WORK INSTRUCTION: Go through the material and set down every line without alteration.
**********
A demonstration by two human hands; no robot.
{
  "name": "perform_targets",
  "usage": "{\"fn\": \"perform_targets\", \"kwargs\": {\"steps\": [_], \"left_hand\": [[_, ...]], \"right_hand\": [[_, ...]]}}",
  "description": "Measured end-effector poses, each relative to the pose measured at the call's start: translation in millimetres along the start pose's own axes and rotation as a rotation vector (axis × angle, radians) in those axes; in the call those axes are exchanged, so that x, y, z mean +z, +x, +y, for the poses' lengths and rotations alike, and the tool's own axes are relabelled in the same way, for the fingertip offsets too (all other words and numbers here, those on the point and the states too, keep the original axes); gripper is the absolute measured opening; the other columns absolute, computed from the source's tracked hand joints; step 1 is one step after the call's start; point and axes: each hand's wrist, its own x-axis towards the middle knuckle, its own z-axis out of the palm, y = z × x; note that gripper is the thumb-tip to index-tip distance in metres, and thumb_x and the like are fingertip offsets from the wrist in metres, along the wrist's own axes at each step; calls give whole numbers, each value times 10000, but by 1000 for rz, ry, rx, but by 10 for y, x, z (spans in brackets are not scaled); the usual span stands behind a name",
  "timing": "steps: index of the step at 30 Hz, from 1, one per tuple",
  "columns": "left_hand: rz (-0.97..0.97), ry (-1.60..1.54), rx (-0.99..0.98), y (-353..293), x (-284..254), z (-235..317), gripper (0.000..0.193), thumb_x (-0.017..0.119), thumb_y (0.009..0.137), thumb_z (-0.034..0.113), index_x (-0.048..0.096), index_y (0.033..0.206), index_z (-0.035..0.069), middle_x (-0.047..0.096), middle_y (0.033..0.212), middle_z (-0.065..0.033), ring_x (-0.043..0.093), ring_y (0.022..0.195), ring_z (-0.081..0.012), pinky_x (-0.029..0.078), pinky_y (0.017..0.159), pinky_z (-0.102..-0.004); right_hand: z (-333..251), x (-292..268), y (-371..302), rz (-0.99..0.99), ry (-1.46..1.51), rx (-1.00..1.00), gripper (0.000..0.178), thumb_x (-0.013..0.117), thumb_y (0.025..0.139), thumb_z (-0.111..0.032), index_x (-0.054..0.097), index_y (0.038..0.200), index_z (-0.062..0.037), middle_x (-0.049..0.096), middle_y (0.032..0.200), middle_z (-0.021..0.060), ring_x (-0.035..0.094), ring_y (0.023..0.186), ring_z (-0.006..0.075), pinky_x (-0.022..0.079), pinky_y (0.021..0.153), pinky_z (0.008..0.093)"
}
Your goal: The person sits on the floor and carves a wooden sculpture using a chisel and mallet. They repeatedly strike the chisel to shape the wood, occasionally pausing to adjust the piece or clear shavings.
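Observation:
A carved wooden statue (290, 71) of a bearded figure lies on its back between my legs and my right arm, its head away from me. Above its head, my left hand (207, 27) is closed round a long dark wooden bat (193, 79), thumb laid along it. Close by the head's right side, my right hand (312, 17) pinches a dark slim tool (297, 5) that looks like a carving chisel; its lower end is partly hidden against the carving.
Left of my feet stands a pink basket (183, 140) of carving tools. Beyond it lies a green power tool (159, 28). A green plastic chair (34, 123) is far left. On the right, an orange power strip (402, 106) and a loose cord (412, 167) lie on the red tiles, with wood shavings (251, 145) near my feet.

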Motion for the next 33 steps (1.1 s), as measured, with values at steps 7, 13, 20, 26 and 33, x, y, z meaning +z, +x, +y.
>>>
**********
ANSWER TO THIS TASK:
A demonstration by two human hands; no robot.
{
  "name": "perform_targets",
  "usage": "{\"fn\": \"perform_targets\", \"kwargs\": {\"steps\": [_], \"left_hand\": [[_, ...]], \"right_hand\": [[_, ...]]}}",
  "description": "Measured end-effector poses, each relative to the pose measured at the call's start: translation in millimetres along the start pose's own axes and rotation as a rotation vector (axis × angle, radians) in those axes; in the call those axes are exchanged, so that x, y, z mean +z, +x, +y, for the poses' lengths and rotations alike, and the tool's own axes are relabelled in the same way, for the fingertip offsets too (all other words and numbers here, those on the point and the states too, keep the original axes); gripper is the absolute measured opening; the other columns absolute, computed from the source's tracked hand joints; step 1 is one step after the call's start; point and axes: each hand's wrist, its own x-axis towards the middle knuckle, its own z-axis out of the palm, y = z × x; note that gripper is the thumb-tip to index-tip distance in metres, and thumb_x and the like are fingertip offsets from the wrist in metres, along the wrist's own axes at each step; calls give whole numbers, each value times 10000, but by 1000 for rz, ry, rx, but by 10 for y, x, z (spans in brackets are not scaled); the usual span stands behind a name",
  "timing": "steps: index of the step at 30 Hz, from 1, one per tuple",
  "columns": "left_hand: rz (-0.97..0.97), ry (-1.60..1.54), rx (-0.99..0.98), y (-353..293), x (-284..254), z (-235..317), gripper (0.000..0.193), thumb_x (-0.017..0.119), thumb_y (0.009..0.137), thumb_z (-0.034..0.113), index_x (-0.048..0.096), index_y (0.033..0.206), index_z (-0.035..0.069), middle_x (-0.047..0.096), middle_y (0.033..0.212), middle_z (-0.065..0.033), ring_x (-0.043..0.093), ring_y (0.022..0.195), ring_z (-0.081..0.012), pinky_x (-0.029..0.078), pinky_y (0.017..0.159), pinky_z (-0.102..-0.004); right_hand: z (-333..251), x (-292..268), y (-371..302), rz (-0.99..0.99), ry (-1.46..1.51), rx (-1.00..1.00), gripper (0.000..0.178), thumb_x (-0.013..0.117), thumb_y (0.025..0.139), thumb_z (-0.111..0.032), index_x (-0.054..0.097), index_y (0.038..0.200), index_z (-0.062..0.037), middle_x (-0.049..0.096), middle_y (0.032..0.200), middle_z (-0.021..0.060), ring_x (-0.035..0.094), ring_y (0.023..0.186), ring_z (-0.006..0.075), pinky_x (-0.022..0.079), pinky_y (0.021..0.153), pinky_z (0.008..0.093)"
}
Your goal: The person sits on the floor and carves a wooden sculpture using a chisel and mallet. They repeatedly strike the chisel to shape the wood, occasionally pausing to adjust the piece or clear shavings.
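Observation:
A carved wooden statue (290, 71) of a bearded figure lies on its back between my legs and my right arm, its head away from me. Above its head, my left hand (207, 27) is closed round a long dark wooden bat (193, 79), thumb laid along it. Close by the head's right side, my right hand (312, 17) pinches a dark slim tool (297, 5) that looks like a carving chisel; its lower end is partly hidden against the carving.
Left of my feet stands a pink basket (183, 140) of carving tools. Beyond it lies a green power tool (159, 28). A green plastic chair (34, 123) is far left. On the right, an orange power strip (402, 106) and a loose cord (412, 167) lie on the red tiles, with wood shavings (251, 145) near my feet.
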
Motion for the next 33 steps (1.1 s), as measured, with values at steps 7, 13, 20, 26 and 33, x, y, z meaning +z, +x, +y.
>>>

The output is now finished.